Gary Bernhardt, 2012, talk « Boundaries ». Quatorze ans plus tard, c’est toujours un des meilleurs conseils de testing que je connaisse.
Le constat de départ
Un test unitaire avec des mocks ne vérifie pas que ton code marche. Il vérifie que ton code appelle les bonnes choses. Tu changes le comment sans changer le quoi, et le test casse. Ce n’est pas le signe d’un bon test, qui est censé permettre de refactorer sereinement.
Alors on se rabat sur les tests d’intégration. Sauf que chaque if ajoute des chemins, et le nombre de tests pour tout couvrir explose. Soit tu en fais des tonnes, soit tu ne traverses pas tout.
Le diagnostic
On mélange deux choses dans le même code :
- les décisions (de la logique, plein de branches) ;
- les actions (la base, le réseau, le disque, plein de dépendances).
Donc il les sépare.
Le functional core : des fonctions pures. De la data en entrée, une décision en sortie sous forme de data. Zéro dépendance, zéro effet. Plein de branches, mais chaque branche se teste en trois lignes, sans mock.

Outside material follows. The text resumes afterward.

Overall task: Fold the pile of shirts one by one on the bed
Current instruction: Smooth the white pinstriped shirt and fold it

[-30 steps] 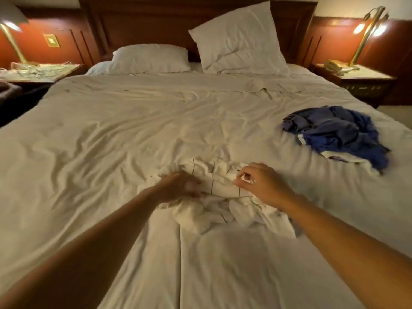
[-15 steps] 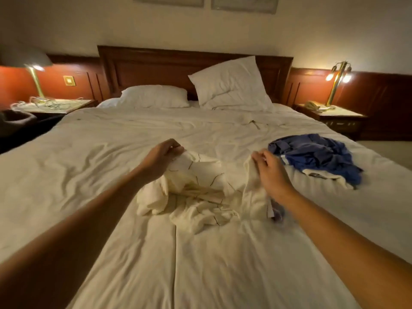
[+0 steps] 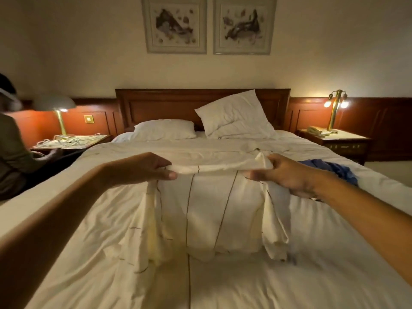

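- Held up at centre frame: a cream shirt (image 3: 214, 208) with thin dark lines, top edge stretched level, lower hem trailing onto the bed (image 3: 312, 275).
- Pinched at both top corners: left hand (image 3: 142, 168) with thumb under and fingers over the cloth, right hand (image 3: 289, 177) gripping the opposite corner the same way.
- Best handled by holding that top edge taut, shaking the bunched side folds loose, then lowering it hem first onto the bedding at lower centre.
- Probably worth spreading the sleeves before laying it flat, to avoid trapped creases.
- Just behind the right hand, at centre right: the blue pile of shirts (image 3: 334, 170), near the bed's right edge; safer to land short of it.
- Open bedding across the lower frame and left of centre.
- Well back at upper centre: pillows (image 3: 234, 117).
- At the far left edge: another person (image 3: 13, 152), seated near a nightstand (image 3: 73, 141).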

L’imperative shell : le code qui touche le monde. Il lit, il passe les valeurs au core, il exécute la décision. Plein de dépendances, mais quasi aucun if. Quelques tests d’intégration suffisent.
Le point que tout le monde oublie
C’est celui qui donne son titre au talk : la frontière entre les deux se traverse avec des valeurs. Pas des objets complexes avec du comportement.
Le core ne dit pas « envoie un mail ». Il retourne { kind: "send_reminder", to: ... }. C’est le shell qui envoie.
On écrit souvent des Services qui font les deux à la fois. Un await db en haut, trois if au milieu, un await mailer en bas. Impossible à tester sans mocker, impossible à couvrir en intégration.
PS : le nom anglais, c’est « Functional Core / Imperative Shell ». Le talk complet dure 30 minutes, je ne peux que le recommander.